Project: ESP32 -> MQTT -> Node-Red -> InfluxDB -> Grafana

Apologies for the complexity of this topic, but I need specific help and, perhaps, guidance as to the overall strategy. The general trajectory of this project is to collect sensor data from:

  • ESP32 linked to sensors
  • Zigbee sensors

and display the values eventually in Grafana. A Raspberry Pi 5 is being used to run Mosquitto, Node-Red and Influxdb, eventually Grafana further down the line.

The ESP32 Units are standalone and work well. I can publish data from controller ESP32’s to an on-board web server using AsyncWebServer.h library in Adrduino IDE / Platformio (depends on the size of the unit test project). The data is displayed in “Cards” and also charts using “Highcharts”. I’m very happy with that deployment.

Zigbee to MQTT is a separate unit for now and can be put into touch.

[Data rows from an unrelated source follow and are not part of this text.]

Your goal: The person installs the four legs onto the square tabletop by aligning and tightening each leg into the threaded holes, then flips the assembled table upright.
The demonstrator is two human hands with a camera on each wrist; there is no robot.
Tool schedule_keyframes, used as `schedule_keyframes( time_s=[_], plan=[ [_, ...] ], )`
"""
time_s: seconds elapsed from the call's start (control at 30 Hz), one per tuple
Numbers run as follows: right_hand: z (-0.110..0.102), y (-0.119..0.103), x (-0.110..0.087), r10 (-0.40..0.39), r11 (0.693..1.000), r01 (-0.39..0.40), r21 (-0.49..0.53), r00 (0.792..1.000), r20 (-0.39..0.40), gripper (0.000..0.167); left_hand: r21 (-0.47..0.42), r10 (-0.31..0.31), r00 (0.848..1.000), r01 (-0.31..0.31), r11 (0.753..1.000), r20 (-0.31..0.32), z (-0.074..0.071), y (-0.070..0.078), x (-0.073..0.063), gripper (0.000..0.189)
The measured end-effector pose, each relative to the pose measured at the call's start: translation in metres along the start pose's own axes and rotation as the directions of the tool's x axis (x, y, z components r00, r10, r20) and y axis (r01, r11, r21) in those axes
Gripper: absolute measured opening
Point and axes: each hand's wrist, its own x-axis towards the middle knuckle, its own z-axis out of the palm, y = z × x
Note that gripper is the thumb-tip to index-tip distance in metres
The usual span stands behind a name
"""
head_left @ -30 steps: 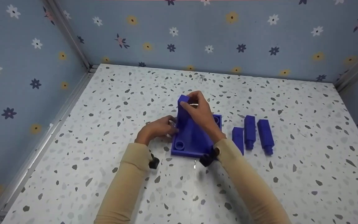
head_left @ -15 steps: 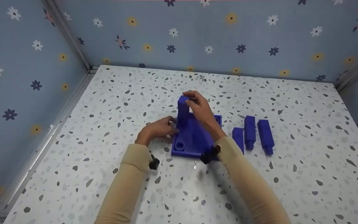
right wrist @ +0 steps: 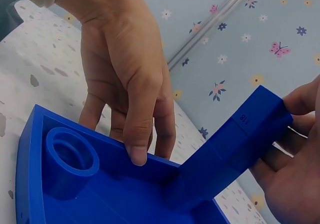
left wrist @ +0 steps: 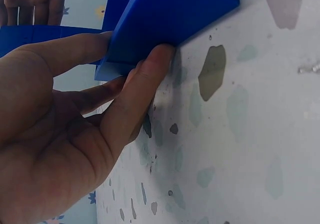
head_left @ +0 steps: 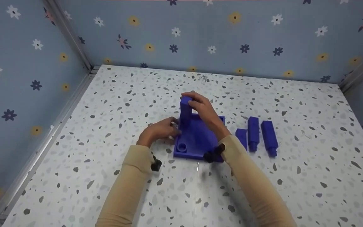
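Observation:
A square blue plastic tabletop (head_left: 197,137) lies underside up, showing its raised rim and a round corner socket (head_left: 181,147) at near left. At its far left corner stands a square blue table leg (head_left: 185,113), upright in the head view. My right hand (head_left: 206,112) holds the leg near its top, with the thumb on the near side and the fingers reaching over and behind. My left hand (head_left: 162,130) pinches the tabletop's left wall; in the right wrist view its thumb (right wrist: 139,146) lies over the rim. The leg's lower end is hidden inside the tabletop.
Several more blue legs lie to the right: one (head_left: 241,137) partly behind the right sleeve, another (head_left: 253,134) beside it, and one (head_left: 269,137) farther right, with stepped pegs at their near ends. Flower-patterned panels (head_left: 200,34) enclose the speckled table (head_left: 121,94).
My right hand has shifted its grip at the leg's top, its fingers moving left over and behind it. The leg stays upright. My left hand has not moved.

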Motion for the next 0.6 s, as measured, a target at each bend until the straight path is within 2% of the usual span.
schedule_keyframes(
  time_s=[0.37, 0.6],
  plan=[
    [-0.0002, -0.0014, -0.001, -0.005, 1.0, 0.005, -0.005, 1.0, 0.006, 0.035, 0.0, -0.003, 1.0, 0.003, 1.0, -0.008, -0.0002, 0.0018, -0.0019, 0.049],
    [0.0005, 0.0023, -0.0023, -0.039, 0.999, 0.04, 0.029, 0.999, -0.028, 0.034, -0.022, -0.003, 1.0, 0.003, 1.0, 0.001, 0.0011, 0.002, -0.0019, 0.048]
  ],
)
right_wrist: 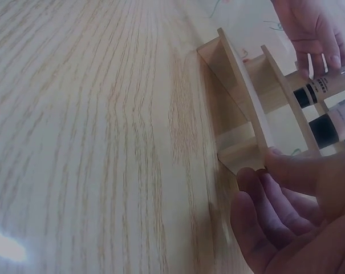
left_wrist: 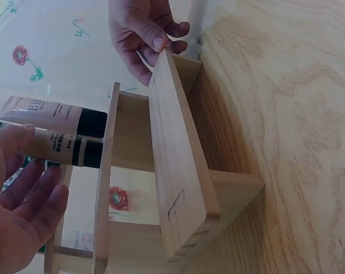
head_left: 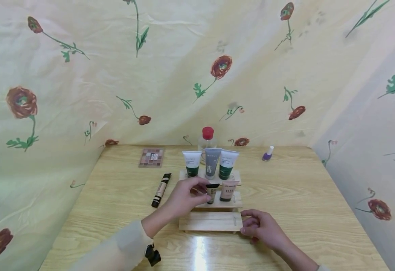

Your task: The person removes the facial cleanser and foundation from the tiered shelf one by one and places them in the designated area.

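Note:
A small tan tube with a black cap (head_left: 211,193) stands cap down on the middle step of a wooden tiered rack (head_left: 211,221). My left hand (head_left: 189,196) pinches its upper end between thumb and fingers; the tan tube (left_wrist: 53,146) also shows in the left wrist view. Beside it stands a pink tube (head_left: 228,191). My right hand (head_left: 263,229) grips the right end of the rack's lowest step, its thumb at the board's edge (right_wrist: 263,137). On the top step are a grey tube (head_left: 212,163) and two white-and-green tubes (head_left: 192,163).
Behind the rack stands a clear bottle with a red cap (head_left: 208,133). An eyeshadow palette (head_left: 151,157) and a black-and-pink tube (head_left: 161,190) lie to the left. A purple nail polish bottle (head_left: 267,154) stands at the back right. A flowered cloth (head_left: 170,75) hangs behind the table.

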`<state>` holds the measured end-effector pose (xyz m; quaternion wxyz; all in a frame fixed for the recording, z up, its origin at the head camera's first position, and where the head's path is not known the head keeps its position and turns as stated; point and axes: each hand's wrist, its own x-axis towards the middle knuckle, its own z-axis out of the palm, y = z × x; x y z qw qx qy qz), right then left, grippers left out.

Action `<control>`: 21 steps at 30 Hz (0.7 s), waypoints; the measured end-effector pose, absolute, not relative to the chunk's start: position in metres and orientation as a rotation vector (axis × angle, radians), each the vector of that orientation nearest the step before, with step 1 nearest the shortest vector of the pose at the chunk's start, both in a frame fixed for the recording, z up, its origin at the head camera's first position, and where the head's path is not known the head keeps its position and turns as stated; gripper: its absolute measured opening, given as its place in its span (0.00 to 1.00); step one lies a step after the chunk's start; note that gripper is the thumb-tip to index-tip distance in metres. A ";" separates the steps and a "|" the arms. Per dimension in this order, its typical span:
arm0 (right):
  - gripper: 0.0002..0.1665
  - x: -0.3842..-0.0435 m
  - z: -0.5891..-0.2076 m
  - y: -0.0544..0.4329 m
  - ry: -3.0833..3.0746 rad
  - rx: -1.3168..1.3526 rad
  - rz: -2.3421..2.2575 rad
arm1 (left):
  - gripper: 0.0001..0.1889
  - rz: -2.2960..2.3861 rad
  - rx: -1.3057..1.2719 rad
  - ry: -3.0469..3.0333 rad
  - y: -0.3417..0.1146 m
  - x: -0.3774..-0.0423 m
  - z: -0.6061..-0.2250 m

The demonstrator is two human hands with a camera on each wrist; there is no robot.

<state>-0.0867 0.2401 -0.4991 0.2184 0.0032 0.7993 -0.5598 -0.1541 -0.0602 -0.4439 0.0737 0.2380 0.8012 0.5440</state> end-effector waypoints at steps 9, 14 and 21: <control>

The data pathway vexing me for quite some days, okay, weeks, is the route in the title. I want to store more permanent data looking back over months rather than the time-limited window coded into the Async Webserver (about 30 mins, refreshed from t=0 with each new browser instance). Highcharts is a delight to use.

ESP32 → MQTT (solved) - I can prepare any format for the data including JSON should that be required. The data from a single sensor is published to MQTT at any frequency I choose.

I can use a public broker (EMQX) as well as a MQTT broker (Eclipse-Mosquitto) running on the Raspberry Pi. Currently Portainer, MQTT, Node-Red, Influxdb all installed in docker containers.

I can intercept data using MQTTX client with either server confirming data is getting through to that point.

Node-Red on the Raspberry Pi was an easy install and easy to get working. MQTT input nodes intercept topics correctly and a debug node displays the values correctly.
Currently the sensor data is sent from the ESP 32 to the MQTT as a comma-delimited packet:

  • topic (string), value (string)

I’m pretty new to all of this (just a few weeks exposure to MQTT/Node-Red, etc., but the format isn’t a million miles away from what I understand to be JSON format. (Still much to learn there).
Node-Red MQTT-In node shows:

  • 04/02/2024, 14:38:14node: debug 40
    some_prefix/tempDHW_Flow : msg.payload : string[5]
    “78.75”

An intermediate function node (change/replace) strips out the topic prefix to yield:

  • 04/02/2024, 14:57:10node: debug 41
    tempDHW_Flow : msg.payload : string[5]
    “78.75”

An intermediate Change node transforms the value (as string) to a number:

  • 04/02/2024, 15:02:19node: debug 42
    tempDHW_Flow : msg.payload : number
    78.75

I am happy that data gets through to Node-Red and that the Function and Change nodes work as anticipated. (those interventions seem logical to me, but…)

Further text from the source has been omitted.